Still, she insists that the play isn’t autobiographical, even though it’s partly inspired by her family and her identity search. Unlike her character, Jennifer Macdonald, she knew a lot about her Chinese ancestry even while growing up in North York with her mom – who directed community theatre musicals – and Caucasian stepdad.

Her paternal grandmother, community organizer and activist Jean Lumb, the first Chinese-Canadian woman to earn the Order of Canada, saw to that.

“When she was raising us, she would always talk about how proud she was to be a Canadian,” recalls Loughran.

“She was also proud to be Chinese. She did tons of community work – not just with the Chinese community, but also with women’s groups.

“That’s probably where I learned about the importance of family and the relationships you build. I grew up thinking, ‘Of course we belong to society.’ That was intact until I went to university and was the only non-white person in my class.”

Actor/playwright Araxi Arslanian, whose play Serious Loughran directed last year, remembers seeing Loughran’s student performances in Edmonton.

“In a class full of Teutonic white-toast Anglo Saxons, Keira had the balls not to try to be like them,” says Arslanian, a theatre critic at the time. “Keira is unapologetically herself, but with a gentleness. She’s not abrasive. She commands your attention, she doesn’t stand up and demand it.”

That same spirit has infused her career in Toronto in roles like one of the plucky, independent women in Jean Yoon’s The Yoko Ono Project, the street-smart stripper in Sarah Martyn’s Sheroes and the defiant and tragic mother in Marjorie Chan’s China Doll. Not for her the lotus blossom stereotype.

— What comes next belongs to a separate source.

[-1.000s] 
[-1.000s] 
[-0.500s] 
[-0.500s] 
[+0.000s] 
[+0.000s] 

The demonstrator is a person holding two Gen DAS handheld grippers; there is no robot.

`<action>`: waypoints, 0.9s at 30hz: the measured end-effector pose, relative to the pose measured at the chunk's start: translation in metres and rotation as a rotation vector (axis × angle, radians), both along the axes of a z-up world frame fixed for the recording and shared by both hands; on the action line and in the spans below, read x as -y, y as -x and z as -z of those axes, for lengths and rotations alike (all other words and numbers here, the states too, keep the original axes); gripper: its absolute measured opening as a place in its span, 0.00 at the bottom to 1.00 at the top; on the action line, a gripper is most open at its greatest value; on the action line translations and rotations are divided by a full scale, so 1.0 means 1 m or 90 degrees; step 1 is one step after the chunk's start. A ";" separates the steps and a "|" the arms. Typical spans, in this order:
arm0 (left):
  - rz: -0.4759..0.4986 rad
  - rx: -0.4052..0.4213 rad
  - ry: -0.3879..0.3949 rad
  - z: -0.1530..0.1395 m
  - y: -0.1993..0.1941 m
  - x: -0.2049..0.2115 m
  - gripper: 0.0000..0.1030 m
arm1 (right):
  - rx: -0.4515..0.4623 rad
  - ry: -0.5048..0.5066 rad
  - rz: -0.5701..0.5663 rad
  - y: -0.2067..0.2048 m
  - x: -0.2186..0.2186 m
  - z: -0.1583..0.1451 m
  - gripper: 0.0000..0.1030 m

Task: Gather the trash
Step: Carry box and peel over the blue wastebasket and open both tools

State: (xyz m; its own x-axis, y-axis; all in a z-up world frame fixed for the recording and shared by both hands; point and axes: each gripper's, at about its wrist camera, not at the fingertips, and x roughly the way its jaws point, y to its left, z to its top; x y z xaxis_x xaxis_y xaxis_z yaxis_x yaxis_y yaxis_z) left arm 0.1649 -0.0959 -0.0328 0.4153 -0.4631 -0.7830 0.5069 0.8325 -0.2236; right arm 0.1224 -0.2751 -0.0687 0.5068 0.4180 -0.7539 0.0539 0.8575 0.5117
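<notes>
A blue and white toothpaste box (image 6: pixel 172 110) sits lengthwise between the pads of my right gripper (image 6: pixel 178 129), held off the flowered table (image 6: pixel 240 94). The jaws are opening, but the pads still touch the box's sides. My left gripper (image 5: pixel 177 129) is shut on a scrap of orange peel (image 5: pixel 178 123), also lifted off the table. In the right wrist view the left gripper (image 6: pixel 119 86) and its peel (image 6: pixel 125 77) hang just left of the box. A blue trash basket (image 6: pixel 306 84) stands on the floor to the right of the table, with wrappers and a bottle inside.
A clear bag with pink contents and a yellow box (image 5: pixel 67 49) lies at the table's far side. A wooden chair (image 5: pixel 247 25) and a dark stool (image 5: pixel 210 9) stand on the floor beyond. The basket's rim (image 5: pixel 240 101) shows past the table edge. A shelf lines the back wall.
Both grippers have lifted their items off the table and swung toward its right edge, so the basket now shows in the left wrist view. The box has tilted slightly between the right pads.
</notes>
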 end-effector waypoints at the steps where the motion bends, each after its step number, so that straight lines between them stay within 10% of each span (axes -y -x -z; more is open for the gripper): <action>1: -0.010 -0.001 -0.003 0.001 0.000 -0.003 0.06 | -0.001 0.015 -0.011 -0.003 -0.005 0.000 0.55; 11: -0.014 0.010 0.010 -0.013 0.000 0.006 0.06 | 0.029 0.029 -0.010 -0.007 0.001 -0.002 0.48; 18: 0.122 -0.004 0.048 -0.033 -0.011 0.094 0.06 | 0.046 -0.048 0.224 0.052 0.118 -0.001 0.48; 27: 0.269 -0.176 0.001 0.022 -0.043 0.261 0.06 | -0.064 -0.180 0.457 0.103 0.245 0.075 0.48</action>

Ever the pragmatist, back in high school she questioned whether a non-white person could build a stage career without playing only servants.

A turning point came during a talk-back session after a performance of Tartuffe when African-Canadian actor Alison Sealy-Smith spoke of her decision to play a maid in the show.

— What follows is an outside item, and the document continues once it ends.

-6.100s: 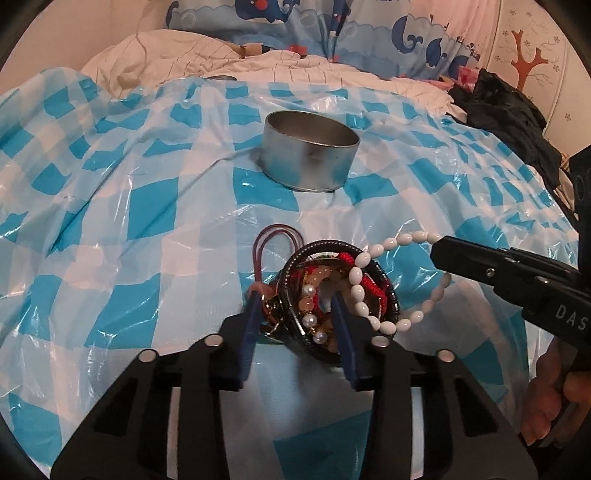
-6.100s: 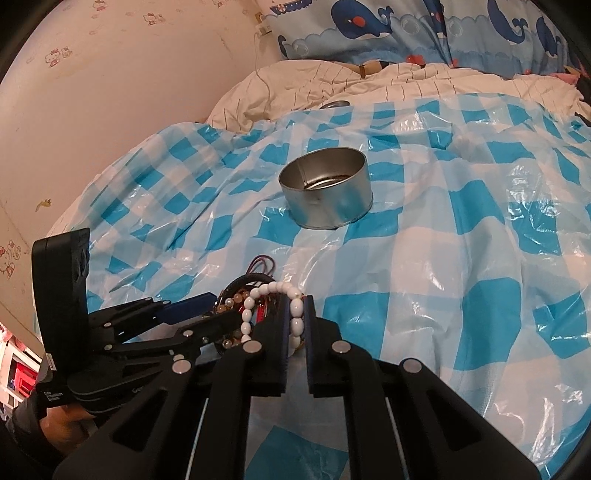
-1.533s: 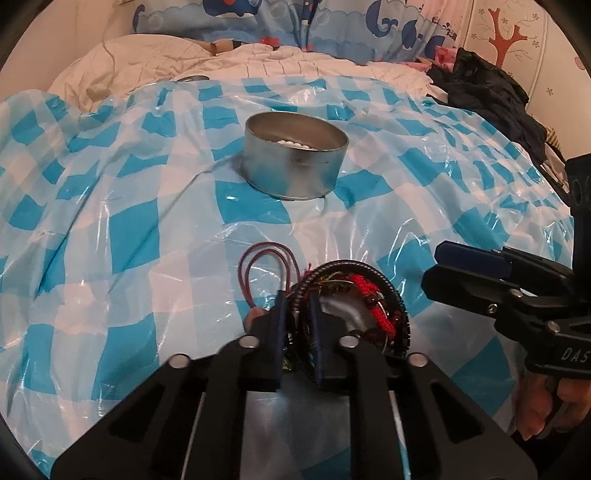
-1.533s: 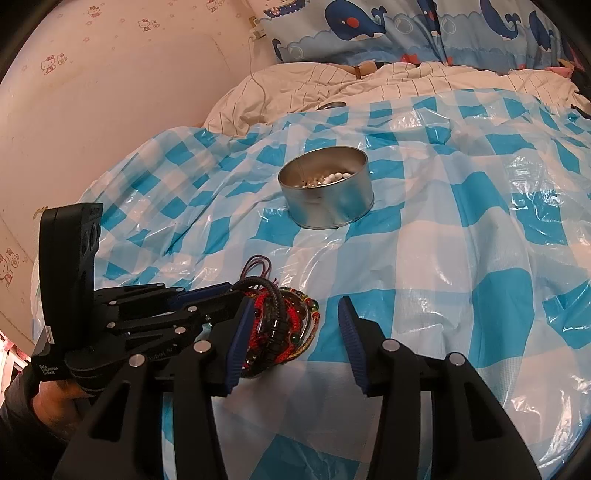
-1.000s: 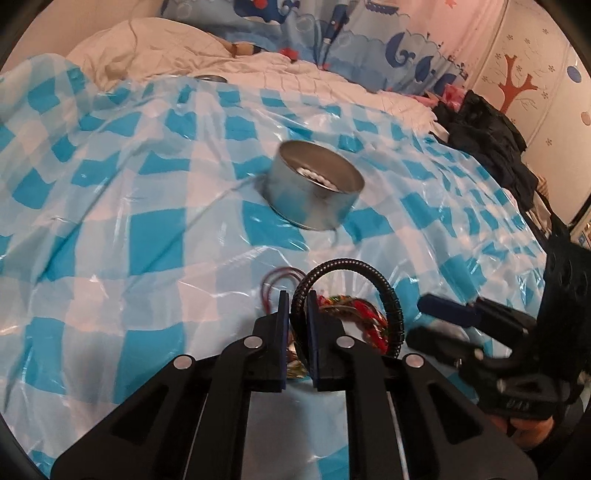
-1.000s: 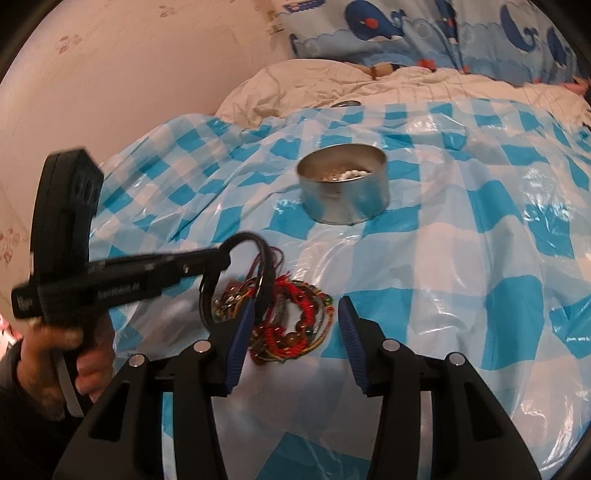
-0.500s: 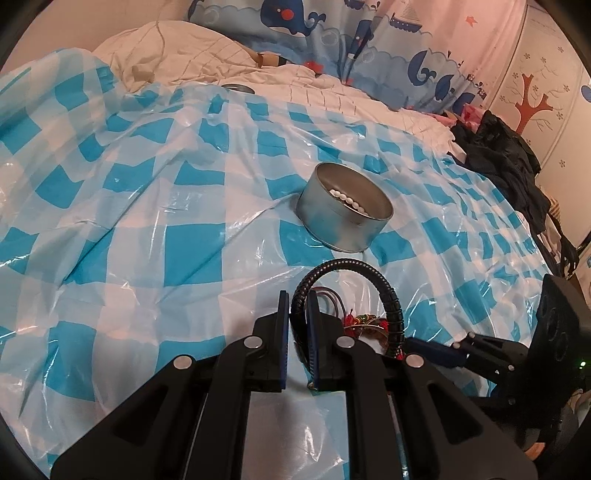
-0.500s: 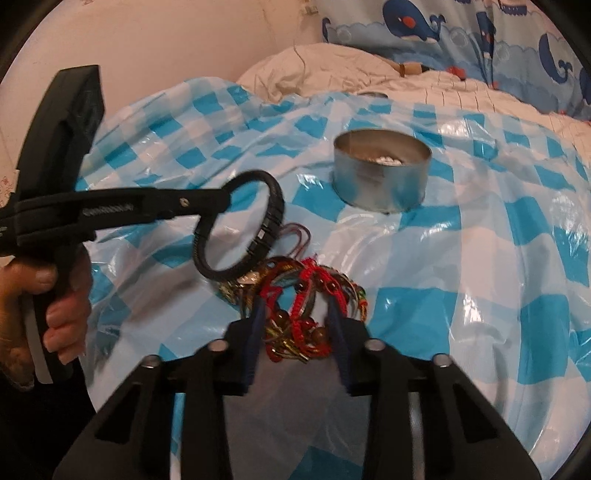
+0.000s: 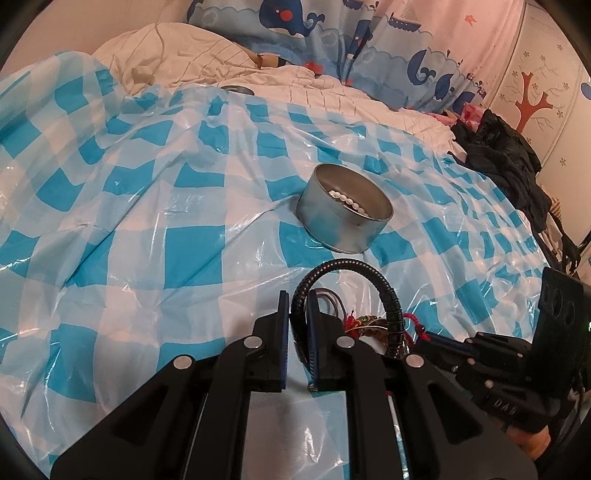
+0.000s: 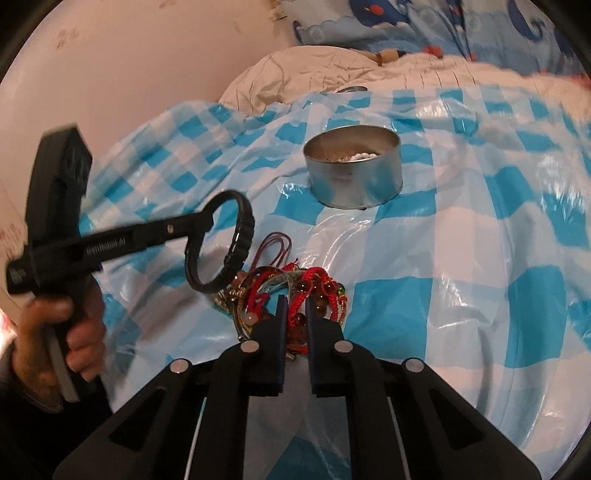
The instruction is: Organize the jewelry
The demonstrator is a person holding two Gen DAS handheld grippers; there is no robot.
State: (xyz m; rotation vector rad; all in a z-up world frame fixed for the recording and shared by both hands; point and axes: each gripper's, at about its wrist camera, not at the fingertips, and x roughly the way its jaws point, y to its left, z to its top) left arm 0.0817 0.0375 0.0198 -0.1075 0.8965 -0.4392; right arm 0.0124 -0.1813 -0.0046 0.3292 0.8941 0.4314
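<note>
My left gripper (image 9: 298, 299) is shut on a black braided bracelet (image 9: 347, 264) and holds it above the checked sheet; it also shows in the right wrist view (image 10: 236, 225), lifted left of the pile. A round metal tin (image 9: 343, 212) holds a white bead bracelet (image 9: 349, 201); the tin also shows in the right wrist view (image 10: 354, 162). A pile of red cord and bead bracelets (image 10: 295, 284) lies on the sheet. My right gripper (image 10: 293, 301) is closed down on a red cord bracelet at the pile's near edge.
A blue and white checked plastic sheet (image 9: 155, 206) covers the bed. White bedding (image 9: 177, 51) and a whale-print pillow (image 9: 332, 33) lie at the back. Dark clothes (image 9: 506, 155) are heaped at the right. A wall (image 10: 129, 55) stands on the left.
My left gripper lifted the black bracelet off the pile and carried it up and left. My right gripper moved in over the pile and its jaws closed on a red bracelet.
</note>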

“She said there was a point in her career when she decided she’d never play a maid again. But then she got Tartuffe. She realized it was a great show, a great cast. Her advice was, ‘Know what you’ll do, but also be flexible.’ Here was this strong, smart woman with integrity.”

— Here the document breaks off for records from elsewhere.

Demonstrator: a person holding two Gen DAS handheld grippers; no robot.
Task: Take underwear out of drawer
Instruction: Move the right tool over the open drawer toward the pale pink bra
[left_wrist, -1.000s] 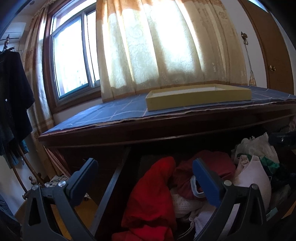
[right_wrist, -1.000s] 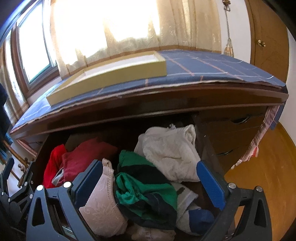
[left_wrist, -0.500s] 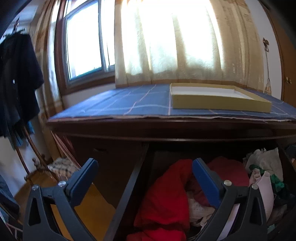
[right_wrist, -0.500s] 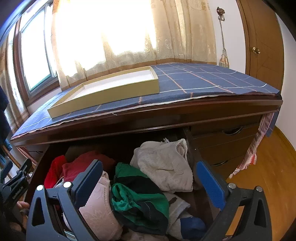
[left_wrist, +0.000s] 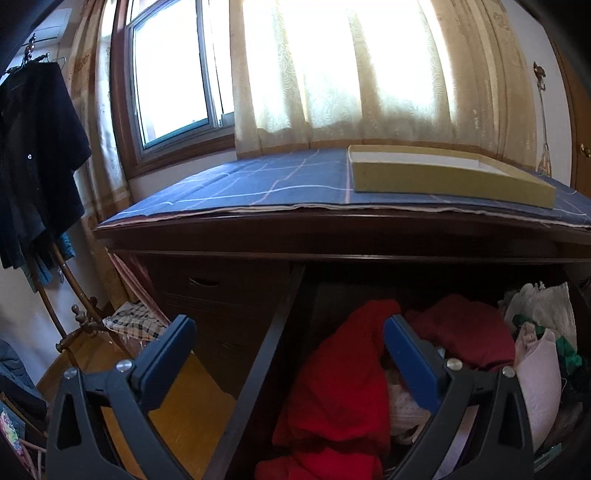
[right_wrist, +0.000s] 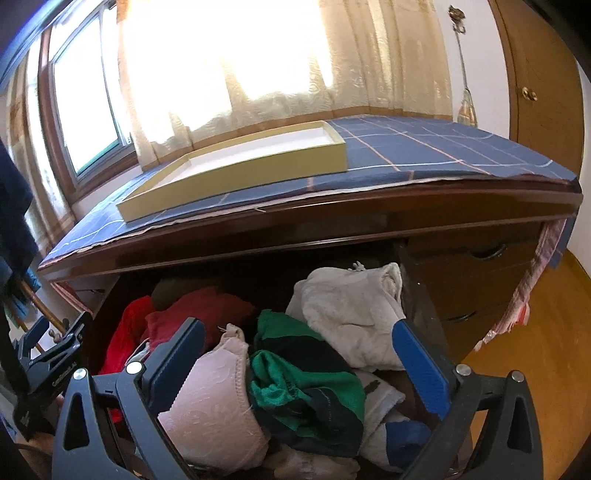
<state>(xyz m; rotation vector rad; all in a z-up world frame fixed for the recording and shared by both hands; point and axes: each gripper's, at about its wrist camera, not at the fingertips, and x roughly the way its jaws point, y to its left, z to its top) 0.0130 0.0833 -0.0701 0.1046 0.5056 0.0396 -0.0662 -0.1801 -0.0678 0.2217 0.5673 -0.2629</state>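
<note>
Both wide open and empty: right hand-held gripper (right_wrist: 295, 363) hovers over the green underwear (right_wrist: 306, 380) in the drawer (right_wrist: 417, 295), ready to pinch; left hand-held gripper (left_wrist: 288, 354) waits beside.

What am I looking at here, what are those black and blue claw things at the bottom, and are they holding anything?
Those are two hand-held grippers, one in each of a person's hands, with no robot arm behind them. Each carries a wide-angle camera looking forward along its two fingers, so one picture comes from the left gripper and the other from the right gripper. Both are open and hold nothing. Below them is an open drawer of a dark wooden dresser, full of clothing: a red garment, a pink bra, a green and dark striped piece and a white garment. On the dresser lies a blue checked cloth with a shallow yellow tray on it.
</note>
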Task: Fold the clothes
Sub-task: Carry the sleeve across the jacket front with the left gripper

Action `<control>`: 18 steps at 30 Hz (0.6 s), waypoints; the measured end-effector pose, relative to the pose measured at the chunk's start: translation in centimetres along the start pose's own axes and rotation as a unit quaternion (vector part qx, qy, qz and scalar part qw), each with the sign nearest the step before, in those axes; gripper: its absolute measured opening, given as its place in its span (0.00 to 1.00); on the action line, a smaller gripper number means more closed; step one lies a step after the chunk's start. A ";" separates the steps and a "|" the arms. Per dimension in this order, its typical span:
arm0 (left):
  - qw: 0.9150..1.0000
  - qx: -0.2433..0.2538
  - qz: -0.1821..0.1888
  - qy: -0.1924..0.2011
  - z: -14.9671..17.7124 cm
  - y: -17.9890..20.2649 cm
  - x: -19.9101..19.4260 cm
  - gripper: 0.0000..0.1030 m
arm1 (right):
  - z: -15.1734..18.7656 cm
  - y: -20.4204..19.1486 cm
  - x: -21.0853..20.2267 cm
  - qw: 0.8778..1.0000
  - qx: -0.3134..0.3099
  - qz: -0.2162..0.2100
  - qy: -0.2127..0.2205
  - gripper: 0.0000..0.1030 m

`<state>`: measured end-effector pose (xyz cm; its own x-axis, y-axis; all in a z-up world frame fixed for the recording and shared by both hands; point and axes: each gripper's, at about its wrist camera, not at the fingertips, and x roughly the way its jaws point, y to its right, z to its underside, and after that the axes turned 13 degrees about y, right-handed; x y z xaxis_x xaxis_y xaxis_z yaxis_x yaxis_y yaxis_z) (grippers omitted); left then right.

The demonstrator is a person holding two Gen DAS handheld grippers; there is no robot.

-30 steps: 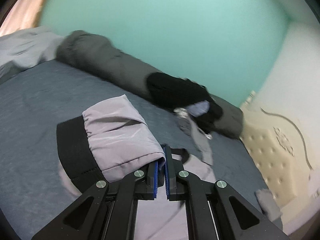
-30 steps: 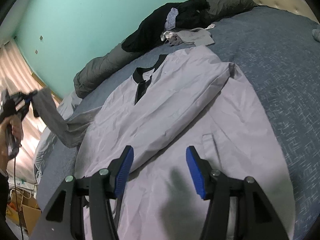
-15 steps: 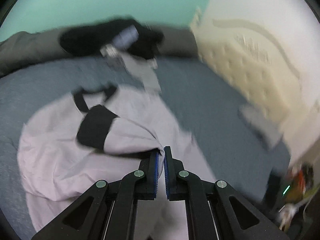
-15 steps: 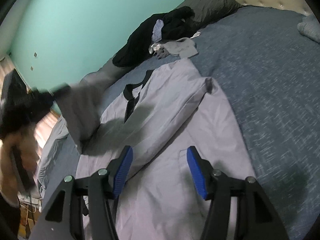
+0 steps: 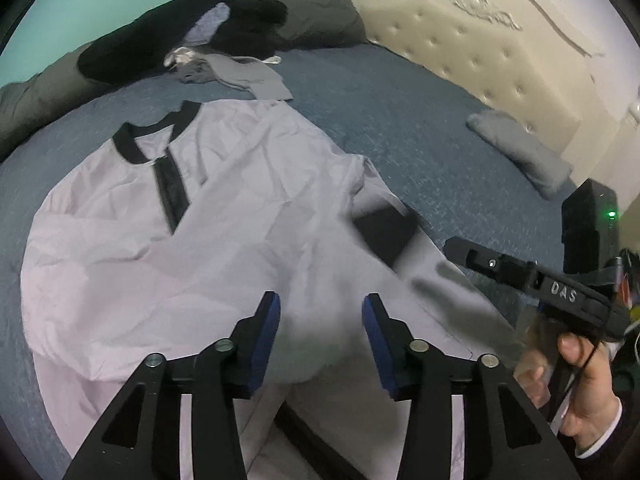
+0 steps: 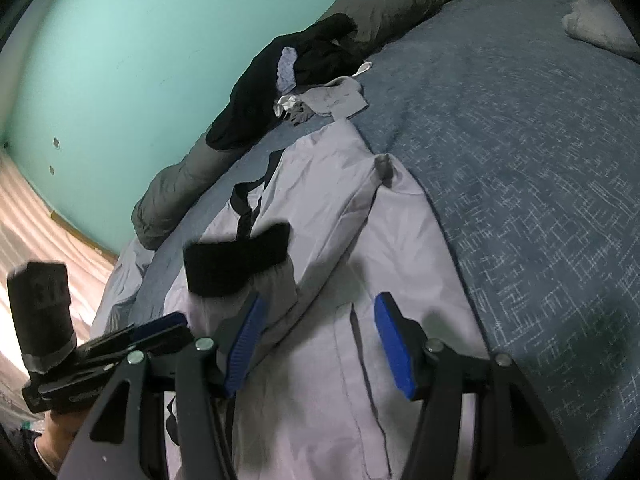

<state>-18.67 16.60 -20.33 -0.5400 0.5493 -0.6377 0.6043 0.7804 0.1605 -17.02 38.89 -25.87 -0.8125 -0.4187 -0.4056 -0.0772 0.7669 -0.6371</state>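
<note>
A pale lilac shirt point(image 5: 240, 220) with a black collar point(image 5: 128, 144) and placket lies spread on the blue bed. Its left sleeve is folded across the front, and the black cuff point(image 5: 384, 236) is blurred, just beyond my left gripper point(image 5: 320, 308). That gripper's jaws are opening and nothing is between them. In the right wrist view the same cuff point(image 6: 236, 264) hangs just over the shirt point(image 6: 340, 240), beside the left gripper's fingers point(image 6: 160, 330). My right gripper point(image 6: 320, 312) stands open over the shirt's lower part, empty. A hand point(image 5: 580, 380) holds it.
A black garment point(image 5: 180, 36) lies on a grey rolled duvet point(image 5: 320, 12) at the bed's far side, with a small grey garment point(image 5: 248, 76) below it. A folded grey cloth point(image 5: 520, 152) sits by the cream tufted headboard point(image 5: 480, 60). Bare blue bedspread point(image 6: 520, 160) stretches to the right.
My left gripper swung in over the shirt with the sleeve, tipped downward, then opened and let the sleeve go. The cuff now lies across the shirt front. The right gripper shifted slightly.
</note>
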 end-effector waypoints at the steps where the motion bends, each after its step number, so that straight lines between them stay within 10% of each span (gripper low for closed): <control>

That could be a description of Loughran herself, who decided not to return to Stratford this year after one strong season.

“I would love to continue with them. They were good to me, but there just wasn’t anything for me,” she says, cautious about her wording. “We’re all interested that there might be something later.”

She’s all for non-traditional casting. One of her first big breaks came at Young People’s Theatre, where she was cast as Nancy in Oliver Twist and as the nowhere-near-blond lead in Alice.

“In one of the performances for Oliver, I remember this audible gasp when I made my entrance,” she laughs. “A lot of the audience was Asian, and they couldn’t believe they were seeing an Asian in a big role, and not just any Asian person but a cool, tough-assed chick! They hadn’t seen that on Polka Dot Door.”

After Little Dragon, pretty much a guaranteed hit at Passe Muraille, Loughran is mixing things up. She’s just been named one of the co-artistic producers of the SummerWorks festival, and she’s exploring more independent directing and producing. She’s also developing a second play, Black Widow, with Little Dragon designer Trevor Schwellnus.

And acting?

“I’m feeling more responsibility as an artist to play people I believe in,” she says. “They don’t have to be perfect or even nice.

“But I don’t know how comfortable I’d be now playing an ingenue. Or playing an ingenue the way most people want them played. Vulnerability? Absolutely. An accessibility to their emotional core? Sure. But too often things are simplified.

“When some directors say they want something, what they actually want is weaker choices that don’t make the situation interesting. They don’t recognize depths. I don’t want to perpetuate that onstage. It’s like asking someone to play a pure ethnic stereotype with no payback for it at all.

“We have to take responsibility for the people we portray.”